**EXERCISE PROMPT:** The listing that follows is to be output in full and without change.

**COLLECTED MATERIAL:**
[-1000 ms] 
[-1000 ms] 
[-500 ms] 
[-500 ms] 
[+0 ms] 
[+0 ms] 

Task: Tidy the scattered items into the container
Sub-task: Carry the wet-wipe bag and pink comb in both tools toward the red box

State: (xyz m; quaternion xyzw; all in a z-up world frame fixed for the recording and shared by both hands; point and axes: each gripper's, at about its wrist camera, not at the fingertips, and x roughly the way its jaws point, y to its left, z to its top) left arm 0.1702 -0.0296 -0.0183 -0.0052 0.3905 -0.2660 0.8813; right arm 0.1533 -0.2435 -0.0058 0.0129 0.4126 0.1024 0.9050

**ANSWER SECTION:**
[-1000 ms] 
[-1000 ms] 
[-500 ms] 
[-500 ms] 
[+0 ms] 
[+0 ms] 

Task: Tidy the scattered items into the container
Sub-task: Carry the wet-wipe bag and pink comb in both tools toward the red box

State: (xyz m; quaternion xyzw; all in a z-up world frame fixed for the recording and shared by both hands; point and axes: each gripper's, at about its wrist camera, not at the fingertips, and x roughly the way its jaws point, y to its left, z to its top) left arm 0.1702 -0.0296 -0.0183 -0.0052 0.3905 -0.2660 0.8813; right arm 0.1533 -0.2435 -0.0058 0.0129 0.4126 0.1024 0.9050

Nothing further is required for this answer.